Sometimes you do something and wonder: “what took me so long to do that?” Well, yesterday was one of those days for me in the workshop.
For years, I have been working with the standard table on my drill press. As you can see in the picture, I simply clamp a straight board to the table and use it to align the work piece that I needed to drill. However, the table is fairly small, and there is no zero-clearance support below the point where the bit exits the work piece – so, I always either have to put a piece of scrap below the work piece or I risk having tear-out on the exit side of any through-hole being drilled. On top of that, the board that I typically use for a fence is a piece of scrap 3/4″ stock so, it is low to the table and does not offer good support for pieces that are being drilled on edge. This setup is functional, but certainly not very efficient or convenient.

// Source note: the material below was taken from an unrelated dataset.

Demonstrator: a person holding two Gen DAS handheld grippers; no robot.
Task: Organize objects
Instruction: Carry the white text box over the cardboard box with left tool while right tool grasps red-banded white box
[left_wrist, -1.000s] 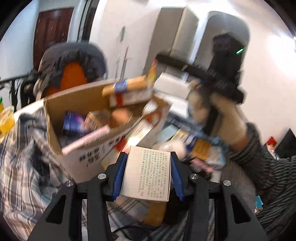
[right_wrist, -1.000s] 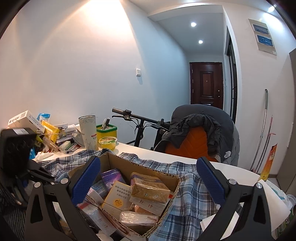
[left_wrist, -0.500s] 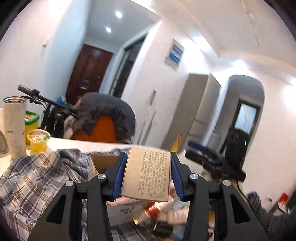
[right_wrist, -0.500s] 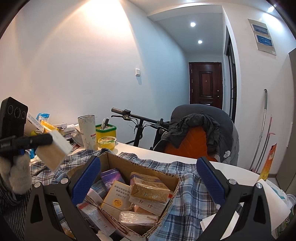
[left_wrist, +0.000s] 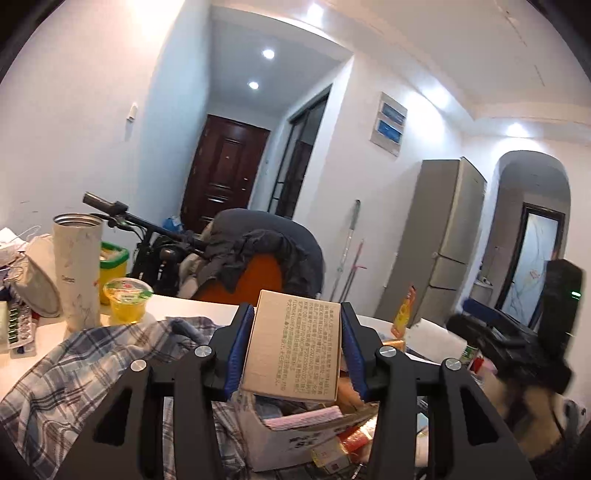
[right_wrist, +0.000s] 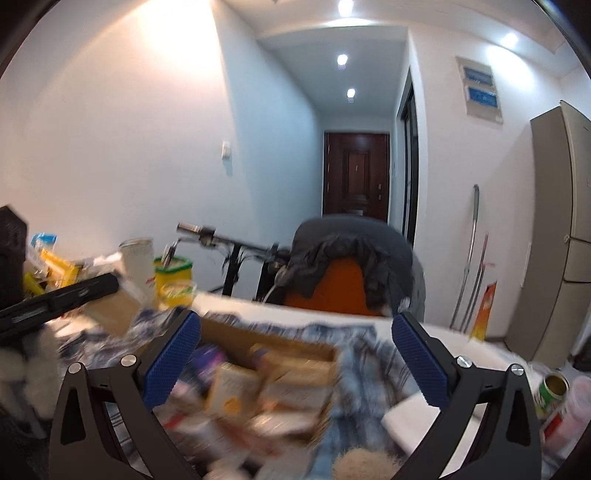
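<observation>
- Since a second ago the left gripper (left_wrist: 295, 347) has swung up from the heap of goods: its camera then looked down into the cardboard box (left_wrist: 295, 439), and now it looks level across the room to the brown door (left_wrist: 225, 170). It carries the same small tan carton (left_wrist: 293, 350).
- In the same second the right gripper (right_wrist: 295, 358) has shifted, and its view is now blurred; the box (right_wrist: 266, 339) sits lower and nearer between its fingers.
- The left gripper is clamped on the small tan carton, a blue pad pressing each side, printed face to the camera, held above the near edge of the cardboard box.
- The right gripper stands wide apart with nothing between its blue pads (right_wrist: 173, 362); the box of packets lies below and beyond them.
- In the right wrist view the left gripper enters from the far left with the carton (right_wrist: 114, 314) in it.
- The white table (left_wrist: 192, 306) is covered by a plaid cloth (left_wrist: 96, 354); at its left stand a white tumbler (left_wrist: 77, 269), a green-rimmed tub (left_wrist: 112, 258) and a jelly cup (left_wrist: 127, 299).
- Behind the table are a bicycle handlebar (left_wrist: 122, 216), a chair draped with a dark jacket (left_wrist: 266, 251), and at the far right a grey fridge (left_wrist: 439, 251).
</observation>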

During my recent efforts to clean up the workshop, I came across some scrap stock from an old TV stand. It was melamine coated particle board. Rather than dispose of it to get it out of the way, I decided that I would finally make a simple drill press table and fence and I thought that this melamine piece would make a good table base. So, I grabbed a couple of other pieces from scrap bucket and set off to building.
Because the melamine had exposed particle board edges, I used some scrap Oak to trim the edges of the table base so that they could take some abuse from stock being loaded on and off the table during drilling operations. Nothing fancy here, I just attached the trim pieces with glue and some finish nails.
Next, I needed to determine how to attach the new table to the existing metal drill press table. I did not have any t-bolts or anything similar on hand so, I decided to dome something simple with wood. I created a simple bracket in an “L” shape that would allow me to attach the table to the drill press by attaching the lower part of the “L” with screws. To do this, I marked the size of the actual drill press table to the bottom of the base piece. Then, I cut some runners (the vertical part of the “L”) equal in size to the thickness of the metal drill press table. I attached them to the underside of the table base with CA glue to hold them in place temporarily and then shot some finish nails from the top. I probably should have used screws here because the melamine chipped out a bit from the nailer – but, it was no big deal I just filled the holes and moved on.
So, how is this thing going to stay on the drill press, you ask? Well, a couple of swipes from a block plane on the runners took off less than 1/32″. This is enough so that when the botoms of the “L” are screwed to the runners, the table base will tighten up and be very secure. The last step in preparing the table base was to create a mortise for the a zero-clearance insert that would be flush to the table and replaceable. With the router I created a mortise to allow for replaceable 1/4″ hardboard inserts. Next, it was time to move on to building the fence.
Again, I was off to the scrap bucket to find a couple of pieces to use to create a fence for the new table. I wanted a taller fence than before (again in the shape of an “L”). I found a piece of maple for the fence face and I had an off-cut of melamine that would suffice for the base of the fence. Last, I needed some pieces to support the vertical section of the fence and keep it square to base of the table. The fence supports came in the form of some scrap Oak cut to size to fit the fence. The fence face received a half circle cut-out to allow for the drill press chuck to have access to work pieces that need to be drilled close to the fence. Also, as you can see in the picture, I chamfered the inside corner of the fence supports so that they would not interfere with getting the fence face square with the table base when they were attached.
I used the new table base with the old fence clamped on to drill and countersink a series of holes in the fence face and fence base. I attached the fence face to the fence base with screws and then I chamfered the bottom of the fence face so that there would be some clearance for chips when it is used. Next, I attached each of four fence supports being sure that the fence face remained square to the base of the table all he way across its width. As you can see in the picture, I used some strips of paper to shim each support piece for a perfectly square result.
The last thing to do was a little sanding and to wipe on a little shellac to protect the fence and table trim pieces from moisture. You can see in the picture that the table insert is off center from the drill bit – this is to allow it to be rotated counter-clockwise as it gets perforated by the bit to expose a fresh zero-clearance surface as needed. Of course, it is also able to be replaced as needed.
So, this was by no means anything fancy. However, this simple upgrade provides a great deal more utility to me when using the drill press. I’m not sure why it took so long to get started, but completing the project only took a few hours once I got rolling. I may take a few additional steps to enhance this table even further but, for now this simple upgrade is a huge improvement. Of course, there are more opportunities out there in other corners of the workshop just waiting for action!